Il risultato che vogliamo ottenere con la bistecca è una croccante crosta esterna e un interno roseo. C’è chi la preferisce ben cotta, ma secondo me non è il modo migliore di mangiare il manzo. Per ottenere questa cottura bisogna tenere come riferimento la reazione di Maillard, una trasformazione chimica che per verificarsi ha bisogno di alcuni parametri che devono essere tutti presenti contemporaneamente. Il primo è l’assenza di umidità, quindi tamponate la bistecca e lasciatela riposare il tempo necessario su della carta assorbente. Il secondo parametro è rappresentato dagli zuccheri riducenti, particolari tipi di zuccheri che reagiscono con gli aminoacidi e le proteine della carne formando la tanto amata crosticina. Per quanto riguarda il manzo, la carne è di per sé ricca di zuccheri riducenti, mentre per il maiale o per il pollo sarebbe meglio dare un piccolo aiutino. Attenzione: il saccarosio non è uno zucchero riducente. A casa possiamo ottenere lo stesso risultato con del miele: sporcatevi i polpastrelli e sfregate la carne. Infine il terzo parametro interessa le temperature di cottura che devono partire da 140 gradi. Somministrare calore alla carne è importante perché permette di far coagulare le proteine, ma solo a una certa temperatura si attiva la reazione di Maillard. Al di sotto la carne si lessa ma non fa la crosta. Oltre i 200 gradi invece si verifica la reazione di carbonizzazione che noi tutti preferiremmo evitare“.

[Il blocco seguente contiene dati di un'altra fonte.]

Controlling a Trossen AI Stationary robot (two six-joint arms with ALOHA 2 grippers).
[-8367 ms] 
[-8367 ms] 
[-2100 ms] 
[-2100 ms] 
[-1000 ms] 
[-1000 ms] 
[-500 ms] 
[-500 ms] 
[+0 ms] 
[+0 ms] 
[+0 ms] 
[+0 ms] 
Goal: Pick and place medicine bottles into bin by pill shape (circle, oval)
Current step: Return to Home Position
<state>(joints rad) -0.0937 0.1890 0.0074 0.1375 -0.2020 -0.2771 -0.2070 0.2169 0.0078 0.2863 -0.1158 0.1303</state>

Come si capisce se la temperatura ha raggiunto i 140 gradi?
Se cuociamo la carne in padella possiamo sfruttare l’olio che usiamo per veicolare il calore. Con un dito facciamo cadere una goccia d’acqua e se va subito in ebollizione siamo certi che la temperatura è superiore a 100 gradi. Se utilizziamo la piastra e la goccia d’acqua che lasciamo cadere evapora istantaneamente vuol dire che è pronta“.

Fiorentina

Quando capiamo che la nostra bistecca è cotta al punto giusto?
A questo proposito voglio precisare una cosa: per quanto riguarda la carne, il tempo di cottura non esiste, non si può stabilire a priori, perché dipende dall’età dell’animale, dalla temperatura di partenza, dal tempo di frollatura: è complicato. L’unica cosa che ci può dare una certezza matematica è un termometro a sonda che ci dice esattamente a che temperatura si trova la carne in quel momento. Se vogliamo una carne al sangue dobbiamo raggiungere i 55 gradi, se preferiamo una cottura media sono necessari 65 gradi, mentre se vogliamo la carne ben cotta abbiamo bisogno di 75 gradi. Non appena ottenuta la crosta esterna, andiamo a sondare con un termometro la temperatura interna della carne e la serviamo quando la bistecca ha raggiunto il grado di cottura desiderato, a seconda dei gradi misurati nel cuore dell’alimento. Così otterremo una bistecca cotta alla perfezione“.

La carne deve essere trattata in qualche modo prima della cottura?
Basta che venga asciugata per bene. Meno umidità c’è, migliori saranno le reazioni che si verificheranno. Per il resto la bistecca deve essere lasciata intatta e intera“.